I don't know, it's a good question. I guess others have given attention to it (e.g. O'Neill). I just think the constellations of the Zodiac and the seven planets were good candidates to illustrate the concept of "the star(s)": they were well know for instance from the numberless astrological almanacs that were printed in Europe.

Image


Do these two images look similar to you? The one on the left is Aquarius from one of those almanacs, posted by Pen at the beginning of this thread.
Could you please post some XV century example of the iconography of Alcyone and the Plaiades?

And, why the Pleiades on the Star, of all constellations?

Re: The Star

50


Good question, if Kronos, the god of Rain, contributed to the idea of Aquarius (Saturn reigns in Aquarius)

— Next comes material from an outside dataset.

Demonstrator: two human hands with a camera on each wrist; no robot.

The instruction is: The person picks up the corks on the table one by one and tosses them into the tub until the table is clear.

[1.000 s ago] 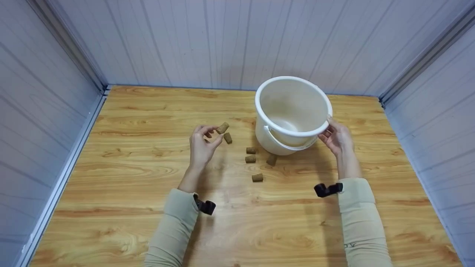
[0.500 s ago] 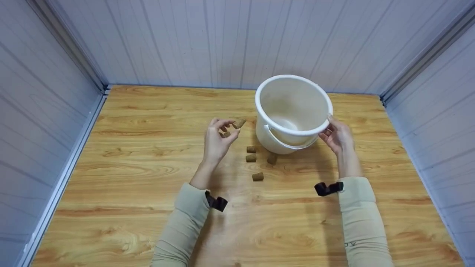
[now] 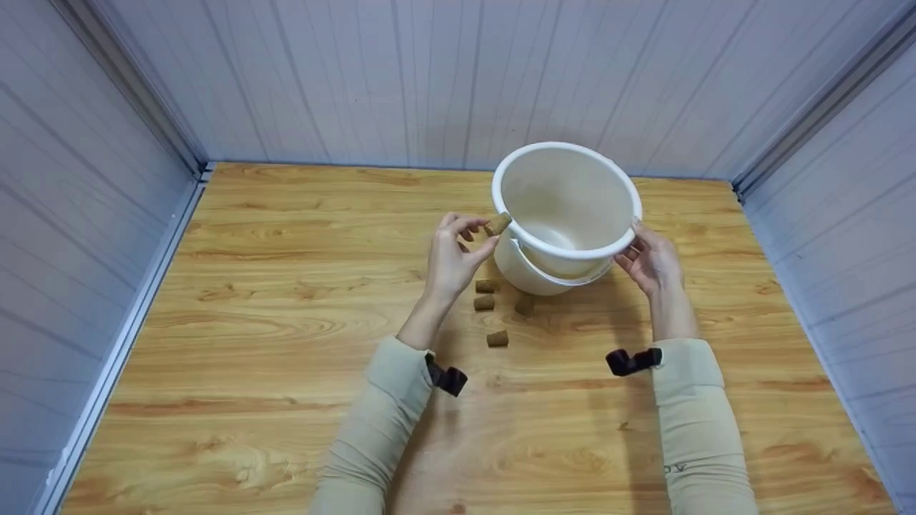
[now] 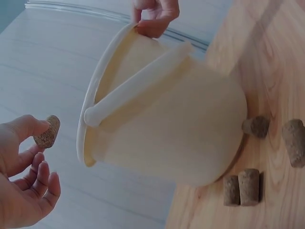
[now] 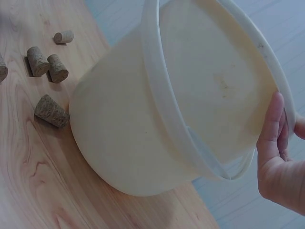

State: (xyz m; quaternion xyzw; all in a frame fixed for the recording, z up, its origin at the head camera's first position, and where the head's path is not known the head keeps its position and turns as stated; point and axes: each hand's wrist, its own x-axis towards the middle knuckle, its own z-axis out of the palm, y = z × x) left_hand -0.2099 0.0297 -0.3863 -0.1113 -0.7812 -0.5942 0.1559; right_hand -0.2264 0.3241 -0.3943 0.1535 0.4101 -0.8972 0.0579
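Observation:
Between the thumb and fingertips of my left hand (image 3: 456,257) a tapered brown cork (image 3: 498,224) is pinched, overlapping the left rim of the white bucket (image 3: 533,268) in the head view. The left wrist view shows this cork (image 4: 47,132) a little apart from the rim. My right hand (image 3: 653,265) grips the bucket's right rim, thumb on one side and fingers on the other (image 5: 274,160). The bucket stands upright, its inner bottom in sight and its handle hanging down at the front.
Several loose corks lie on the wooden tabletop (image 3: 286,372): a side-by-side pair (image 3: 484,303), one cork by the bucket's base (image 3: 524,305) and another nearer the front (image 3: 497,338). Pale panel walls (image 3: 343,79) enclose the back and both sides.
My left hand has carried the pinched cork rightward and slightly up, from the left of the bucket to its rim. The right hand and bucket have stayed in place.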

There are indeed lots of Aquarius figures, though usually only with one jug.

Perhaps the idea of the milky way mutated the earlier Star pictures?

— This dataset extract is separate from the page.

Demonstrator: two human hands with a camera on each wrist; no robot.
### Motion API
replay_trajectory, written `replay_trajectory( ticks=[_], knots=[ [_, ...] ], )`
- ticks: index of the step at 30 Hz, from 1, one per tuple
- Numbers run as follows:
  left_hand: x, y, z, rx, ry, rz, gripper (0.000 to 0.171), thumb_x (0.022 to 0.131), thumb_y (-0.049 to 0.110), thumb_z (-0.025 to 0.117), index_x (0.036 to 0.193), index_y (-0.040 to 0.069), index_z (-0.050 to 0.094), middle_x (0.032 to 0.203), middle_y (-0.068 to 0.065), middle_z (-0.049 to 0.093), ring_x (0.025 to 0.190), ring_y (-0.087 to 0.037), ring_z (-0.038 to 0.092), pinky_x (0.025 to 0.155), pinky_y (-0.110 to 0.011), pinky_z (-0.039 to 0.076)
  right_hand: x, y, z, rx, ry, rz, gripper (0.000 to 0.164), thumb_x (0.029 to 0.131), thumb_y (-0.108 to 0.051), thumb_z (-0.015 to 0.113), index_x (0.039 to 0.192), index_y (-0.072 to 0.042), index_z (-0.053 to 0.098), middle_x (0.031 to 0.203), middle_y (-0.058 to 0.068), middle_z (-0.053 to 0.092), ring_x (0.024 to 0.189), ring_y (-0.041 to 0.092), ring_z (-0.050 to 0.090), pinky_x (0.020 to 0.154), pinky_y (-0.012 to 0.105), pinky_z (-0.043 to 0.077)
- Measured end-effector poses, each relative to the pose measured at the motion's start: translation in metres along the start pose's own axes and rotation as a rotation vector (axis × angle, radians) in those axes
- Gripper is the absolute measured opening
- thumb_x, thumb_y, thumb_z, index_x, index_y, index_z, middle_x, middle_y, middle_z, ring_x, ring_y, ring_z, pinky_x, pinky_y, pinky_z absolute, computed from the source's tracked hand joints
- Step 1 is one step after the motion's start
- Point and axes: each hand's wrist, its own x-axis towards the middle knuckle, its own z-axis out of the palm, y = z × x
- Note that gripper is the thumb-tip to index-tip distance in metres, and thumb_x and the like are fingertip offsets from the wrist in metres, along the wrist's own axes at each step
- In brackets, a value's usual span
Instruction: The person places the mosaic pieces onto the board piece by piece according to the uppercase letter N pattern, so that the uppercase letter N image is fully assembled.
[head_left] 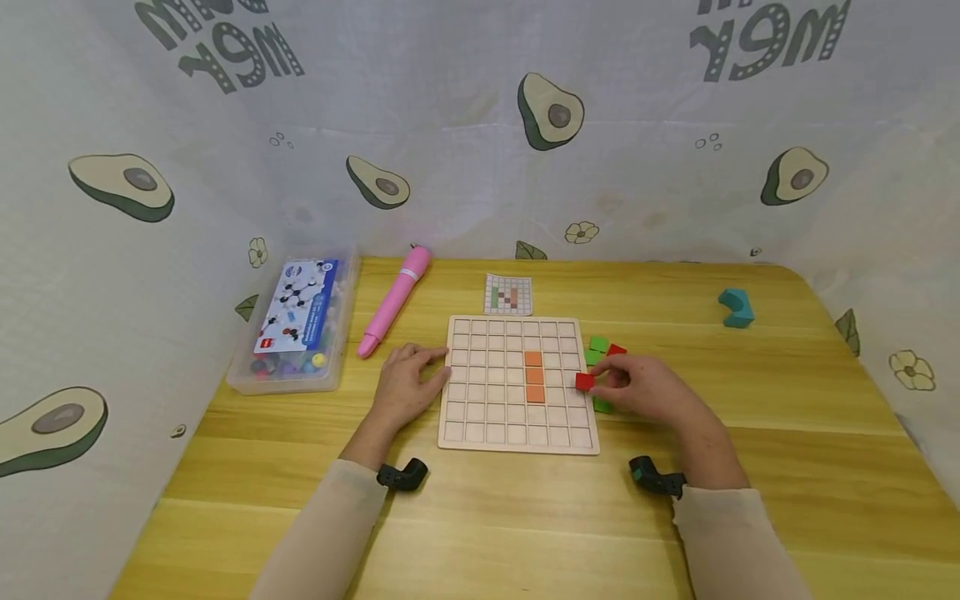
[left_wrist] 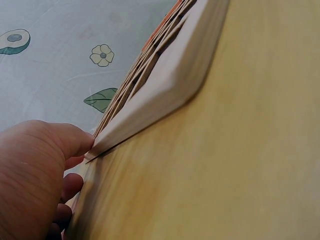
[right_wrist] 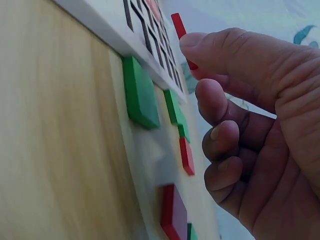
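My right grip (head_left: 647,388) pinches a red square tile (head_left: 584,382) over the grid board's (head_left: 496,376) right edge; my left grip (head_left: 405,385), fingers relaxed, touches its left edge, apparently to steady it.

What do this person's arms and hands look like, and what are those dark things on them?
The left hand and right hand are ungloved. Both arms wear plain beige long sleeves. At each wrist sits a small, bent black device, probably the wrist camera: one on the left, another on the right with a small green patch.
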Motion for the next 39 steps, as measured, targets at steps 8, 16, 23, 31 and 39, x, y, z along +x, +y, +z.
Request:
replay_trajectory(
  ticks=[8, 16, 23, 31, 39],
  knots=[
    [0.001, 0.0, 0.0, 0.001, -0.01, -0.013, 0.038, 0.096, 0.034, 0.068, 0.132, 0.021, 0.071, 0.118, -0.007, 0.068, 0.11, -0.028, 0.055, 0.099, -0.046, 0.041, 0.004, -0.012, 0.011, 0.021, -0.041, -0.04, 0.025, 0.089, -0.028, 0.078, 0.109, -0.015, 0.07, 0.084, 0.002, 0.058, 0.074, 0.018, 0.052, 0.062, 0.028, 0.042],
    [0.001, 0.0, -0.001, 0.0, -0.009, -0.012, 0.038, 0.096, 0.034, 0.069, 0.131, 0.021, 0.071, 0.118, -0.007, 0.068, 0.11, -0.027, 0.055, 0.098, -0.046, 0.042, 0.004, -0.022, 0.021, 0.051, -0.073, -0.101, 0.024, 0.087, -0.027, 0.081, 0.107, -0.018, 0.071, 0.08, 0.001, 0.056, 0.073, 0.017, 0.05, 0.06, 0.026, 0.04],
    [0.001, -0.001, 0.0, -0.002, -0.013, -0.016, 0.038, 0.096, 0.034, 0.069, 0.131, 0.021, 0.071, 0.118, -0.007, 0.068, 0.11, -0.028, 0.055, 0.098, -0.046, 0.042, 0.004, -0.03, 0.03, 0.049, -0.099, -0.127, 0.02, 0.087, -0.029, 0.081, 0.102, -0.022, 0.071, 0.076, -0.001, 0.056, 0.071, 0.017, 0.051, 0.06, 0.026, 0.041],
    [0.001, -0.001, 0.0, -0.004, -0.007, -0.009, 0.037, 0.095, 0.033, 0.069, 0.131, 0.021, 0.071, 0.117, -0.006, 0.069, 0.109, -0.027, 0.055, 0.098, -0.046, 0.042, 0.005, -0.037, 0.038, 0.011, -0.113, -0.15, 0.02, 0.086, -0.027, 0.082, 0.102, -0.021, 0.071, 0.075, -0.003, 0.056, 0.07, 0.015, 0.051, 0.061, 0.027, 0.041],
    [0.001, -0.001, 0.0, 0.003, -0.001, -0.011, 0.037, 0.096, 0.033, 0.069, 0.13, 0.02, 0.072, 0.117, -0.007, 0.069, 0.11, -0.028, 0.056, 0.097, -0.045, 0.042, 0.004, -0.042, 0.043, -0.014, -0.129, -0.157, 0.017, 0.087, -0.025, 0.08, 0.102, -0.022, 0.071, 0.074, -0.003, 0.056, 0.069, 0.014, 0.052, 0.059, 0.028, 0.043]
  ],
)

Andrea Vitali found this picture in the Palazzo del Te, Sala di Psyche.

Image

http://www.letarot.it/page.aspx?id=129&lng=ENG

Image

http://vascello-stelleperdute.forumfree.it/?t=45466991

Here it are two jugs and the figure looks female or at least like a hermaphroditus.

Image

Actually more female. "Two jugs - two female breasts - milky way" might be the common association, and then we have the astronomical idea again. But I don't know the common interpretation of the big picture in the Palazzo del Te.

http://it.wikipedia.org/wiki/Palazzo_Te
Palazzo del Te was build 1524-34 (I don't know about the paintings ?) and in Mantova and Mantova was ruled by the Gonzagas. One of the Gonzaga (Louis Gonzaga, * 1539) is assumed to have influenced French Tarot development. But the Tarot de Paris (assumed to be influenced by Louis Gonzaga in 1559) had an astronomer on the star card, a motif, which already was used by the d'Este c. 1475 in a period, when the Este had great interest in astronomy.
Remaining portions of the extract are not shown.